• PROBLEM STATEMENT
Every line of the data below that holds the string "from" needs to be reported.
####
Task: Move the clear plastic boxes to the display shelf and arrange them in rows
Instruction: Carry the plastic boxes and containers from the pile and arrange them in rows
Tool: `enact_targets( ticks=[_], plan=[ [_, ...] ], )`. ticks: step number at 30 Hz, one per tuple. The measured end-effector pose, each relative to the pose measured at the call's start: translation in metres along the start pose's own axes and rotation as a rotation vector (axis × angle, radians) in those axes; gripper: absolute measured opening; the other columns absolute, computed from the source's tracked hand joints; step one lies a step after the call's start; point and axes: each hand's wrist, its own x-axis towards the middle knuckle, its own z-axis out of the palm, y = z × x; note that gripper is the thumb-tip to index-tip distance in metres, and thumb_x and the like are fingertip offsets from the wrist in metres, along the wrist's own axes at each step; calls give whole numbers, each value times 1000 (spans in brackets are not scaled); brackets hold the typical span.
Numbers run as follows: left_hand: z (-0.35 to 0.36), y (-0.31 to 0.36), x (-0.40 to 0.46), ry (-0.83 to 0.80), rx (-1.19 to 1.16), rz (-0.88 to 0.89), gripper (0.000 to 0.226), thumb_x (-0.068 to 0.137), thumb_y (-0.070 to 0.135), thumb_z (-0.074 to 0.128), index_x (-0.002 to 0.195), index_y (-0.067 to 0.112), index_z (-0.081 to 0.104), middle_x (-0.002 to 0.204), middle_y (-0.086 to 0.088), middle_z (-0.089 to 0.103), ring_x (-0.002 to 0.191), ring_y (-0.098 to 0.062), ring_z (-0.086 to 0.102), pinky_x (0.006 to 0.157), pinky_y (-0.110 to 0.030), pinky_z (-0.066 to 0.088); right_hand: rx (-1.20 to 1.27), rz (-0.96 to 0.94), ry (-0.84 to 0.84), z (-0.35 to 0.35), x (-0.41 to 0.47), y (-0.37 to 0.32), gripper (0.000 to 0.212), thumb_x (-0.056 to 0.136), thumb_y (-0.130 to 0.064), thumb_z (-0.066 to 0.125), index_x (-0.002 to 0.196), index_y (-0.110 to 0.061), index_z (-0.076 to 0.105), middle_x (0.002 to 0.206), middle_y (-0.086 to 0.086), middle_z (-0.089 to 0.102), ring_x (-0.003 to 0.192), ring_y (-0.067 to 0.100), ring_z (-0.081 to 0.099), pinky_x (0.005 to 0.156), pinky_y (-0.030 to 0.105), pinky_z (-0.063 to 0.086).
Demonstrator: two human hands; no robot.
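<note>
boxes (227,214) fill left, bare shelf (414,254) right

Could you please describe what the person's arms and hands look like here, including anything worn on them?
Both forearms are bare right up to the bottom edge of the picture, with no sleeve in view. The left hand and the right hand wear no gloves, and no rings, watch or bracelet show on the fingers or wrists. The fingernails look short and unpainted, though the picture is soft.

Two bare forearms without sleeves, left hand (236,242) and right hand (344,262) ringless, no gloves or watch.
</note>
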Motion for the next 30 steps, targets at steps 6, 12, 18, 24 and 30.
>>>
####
• TASK SOLUTION
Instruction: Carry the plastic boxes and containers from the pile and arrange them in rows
Tool: `enact_targets( ticks=[_], plan=[ [_, ...] ], )`. ticks: step number at 30 Hz, one per tuple. The measured end-effector pose, each relative to the pose measured at the call's start: translation in metres along the start pose's own axes and rotation as a rotation vector (axis × angle, radians) in those axes; gripper: absolute measured opening; the other columns absolute, computed from the source's tracked hand joints; step one lies a step after the call's start; point and axes: each hand's wrist, its own x-axis towards the middle knuckle, its own z-axis out of the palm, y = z × x; note that gripper is the thumb-tip to index-tip distance in metres, and thumb_x and the like are fingertip offsets from the wrist in metres, along the wrist's own axes at each step; calls give whole numbers, each value times 1000 (spans in brackets are not scaled); brackets hold the typical span.

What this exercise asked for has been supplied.